[Update Below] Upstream food capacity is variable by place, precipitation, and season. Midstream flows are vulnerable to a wide range of disruptions. Downstream demand is profound — and sometimes desperate, especially in the face of price increases.
Grain exports from the Northern Black Sea through the Dardanelles were fundamental to food flows (and prices) for the Athens of Socrates, Plato, and Aristotle. Russian (including Ukrainian) grain exports — and related imports — were a significant backstory for the Crimean War (1853-1856). Since 2010 Ukraine’s wheat exports have quadrupled. Russia exports even more wheat than Ukraine. The largest proportion of both Russian and Ukrainian agricultural exports depend on maritime channels through the Black Sea (more).

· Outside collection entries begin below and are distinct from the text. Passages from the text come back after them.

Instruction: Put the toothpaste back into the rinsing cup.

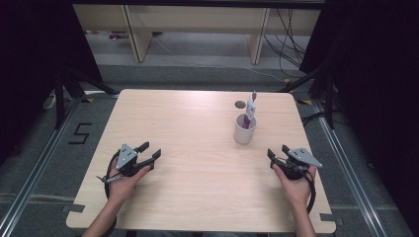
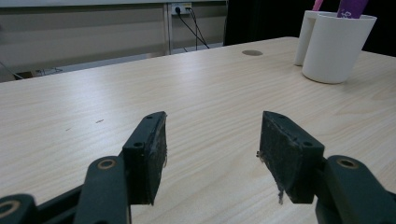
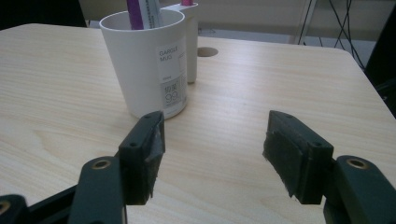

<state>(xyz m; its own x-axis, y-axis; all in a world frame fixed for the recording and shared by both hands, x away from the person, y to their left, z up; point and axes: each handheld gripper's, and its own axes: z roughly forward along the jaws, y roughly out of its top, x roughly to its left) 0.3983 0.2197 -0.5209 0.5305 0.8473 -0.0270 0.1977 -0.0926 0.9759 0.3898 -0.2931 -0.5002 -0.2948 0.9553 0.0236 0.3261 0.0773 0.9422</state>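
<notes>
A white mug [image 1: 244, 131] holding a purple-and-white tube [image 1: 250, 111] stands on the wooden table [image 1: 197, 148], right of centre and nearer the far edge, just in front of a round cable hole [image 1: 240, 104]. The right gripper [image 1: 277, 152], jaws spread wide with nothing between them, rests near the right edge, close to the mug and just short of it. The left gripper [image 1: 149, 150], equally wide and empty, sits towards the near left corner, well apart from the mug, which stands ahead and off to its right.
</notes>
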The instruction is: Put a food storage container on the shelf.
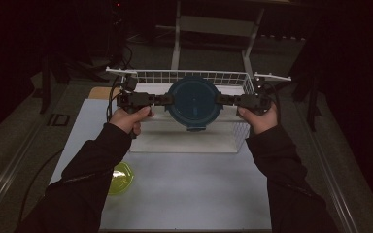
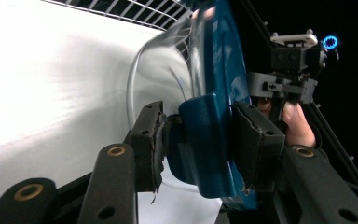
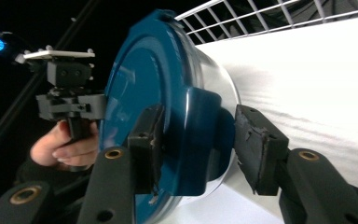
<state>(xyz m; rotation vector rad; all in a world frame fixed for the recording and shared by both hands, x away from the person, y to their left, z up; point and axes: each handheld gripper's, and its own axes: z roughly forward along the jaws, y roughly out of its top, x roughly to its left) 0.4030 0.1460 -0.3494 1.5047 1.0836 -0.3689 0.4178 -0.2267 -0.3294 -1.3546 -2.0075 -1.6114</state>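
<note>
At the far left of the desk [image 1: 184, 184], a yellow-green lid [image 1: 120, 177] lies flat near the front edge, partly under the left sleeve. Farther back, the left gripper [image 1: 161, 100] is held level by the left hand [image 1: 126, 118], and its fingers [image 2: 150, 140] are clenched on the left latch tab of the blue-lidded container [image 1: 194, 103]. The container is carried on edge, lid toward the person and clear glass body turned away, raised above the white mat [image 1: 184, 138] in front of the white wire basket [image 1: 194, 76]. On its right side, the right gripper [image 1: 228, 100] is held by the right hand [image 1: 260, 118]; one finger [image 3: 145, 140] lies against the lid at the right tab, while the other pad is seen apart from the tab, so that grip is judged loose or released.

For the step in hand, judged to be carrying the container to the basket, both tabs should be squeezed evenly, the right grip being renewed first. The two hands are best moved together and level, so that the lid is not twisted off.
</note>
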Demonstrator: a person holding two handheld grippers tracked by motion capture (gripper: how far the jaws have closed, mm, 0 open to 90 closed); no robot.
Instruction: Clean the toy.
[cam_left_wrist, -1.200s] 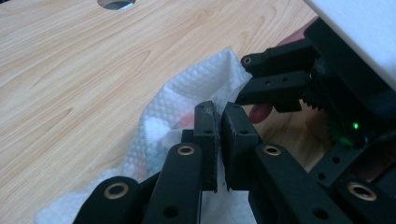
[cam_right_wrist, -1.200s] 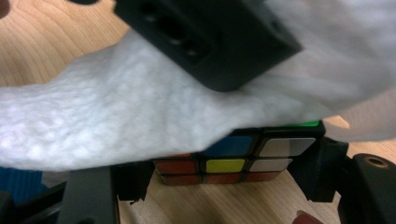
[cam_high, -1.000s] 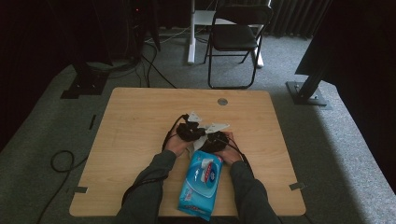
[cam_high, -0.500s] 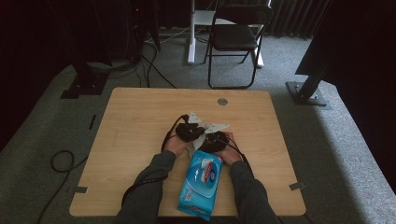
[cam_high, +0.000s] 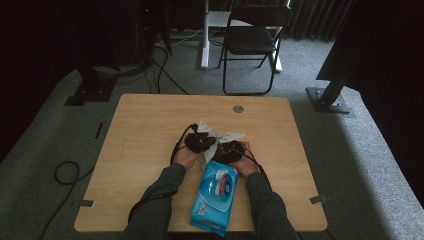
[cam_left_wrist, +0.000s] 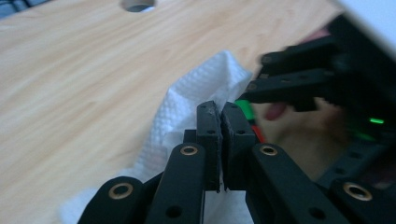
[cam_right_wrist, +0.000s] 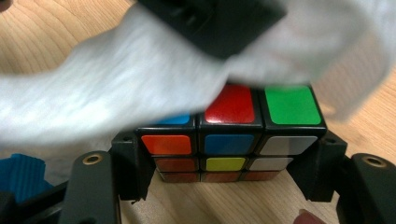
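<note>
A colour cube (cam_right_wrist: 231, 140) sits just above the wooden table (cam_high: 150, 125), and my right gripper (cam_right_wrist: 229, 161) is shut on its two sides. A white wet wipe (cam_right_wrist: 116, 88) drapes over the cube's top. My left gripper (cam_left_wrist: 220, 109) is shut on a fold of that wipe (cam_left_wrist: 196, 88) and hangs over the cube (cam_left_wrist: 245, 108). In the high view both grippers, left (cam_high: 200, 141) and right (cam_high: 229, 150), meet at the table's middle with the wipe (cam_high: 212, 147) between them. The cube's far faces are hidden under the wipe.
A blue pack of wet wipes (cam_high: 215, 197) lies between the person's forearms at the table's near edge. A round cable hole (cam_high: 238, 108) is at the far side. A folding chair (cam_high: 252, 40) stands on the floor beyond the table.
</note>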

Less than a dozen ports along the Black Sea handle large volume food flows at comparatively high velocity. But for the last five months the Black Sea has been transformed from an effective bottleneck into a troublesome chokepoint.
According to FarmdocDaily from the University of Illinois:
Last year, Russia and Ukraine accounted for almost 30% of the global trade in wheat. Because of the war, Ukraine’s wheat production for the marketing year 2022/23 is projected to be 19.5 million metric tons, down 13.5 million tons (-41%) from last year. The USDA includes estimated output from Crimea. Harvest began at the end of June and will continue until mid-August. Russian wheat production is expected to be 81.5 million tons, up 6.3 million tons (8%) from last year… Total harvested area is projected to be 27.8 million hectares, up 1% from last year.
Russian grain exports have not been physically blocked, but flows have been disrupted by spillover effects of a wide range of economic sanctions (more).
The predictable outcome of upstream reductions (and worry) and midstream complications (and more worry) has been downstream price increases (see chart below). But even before Monday’s departure of a grain shipment from Odesa, the March to May price spike had fallen almost as fast as it had risen. Worry has been assuaged by a bumper US wheat harvest and close-to-normal harvests for Canada (more and more). Despite drought in France, German wheat harvests are expected to rise slightly. It’s too early to predict Argentina, but conditions don’t look as dire as a few weeks ago. Consumers and markets have demonstrated a readiness to embrace wheat alternatives. Food price increases have also been moderated by falling fuel prices.
Russia’s invasion of Ukraine plus related sanctions have created real constraints and cause for worry. The increasing strength of the dollar — and dollar-denominated commodity contracts — increase global food costs. Many have gone hungry and some have died as a result of disrupted flows and increased prices. But so far production capacity has been diverse enough to fill most gaps. Distribution capacity is delivering where demand can be expressed with effectual pull (in other words, dollars or other recognized transactional value). The most treacherous problem is where demand is real, but non-effectual.
August 5 Update: “The FAO Food Price Index* (FFPI) averaged 140.9 points in July 2022, down 13.3 points (8.6 percent) from June, marking the fourth consecutive monthly decline. Nevertheless, it remained 16.4 points (13.1 percent) above its value in the corresponding month last year. The July decline was the steepest monthly fall in the value of the index since October 2008, led by significant drops in vegetable oil and cereal indices, while those of sugar, dairy and meat also fell but to a lesser extent.”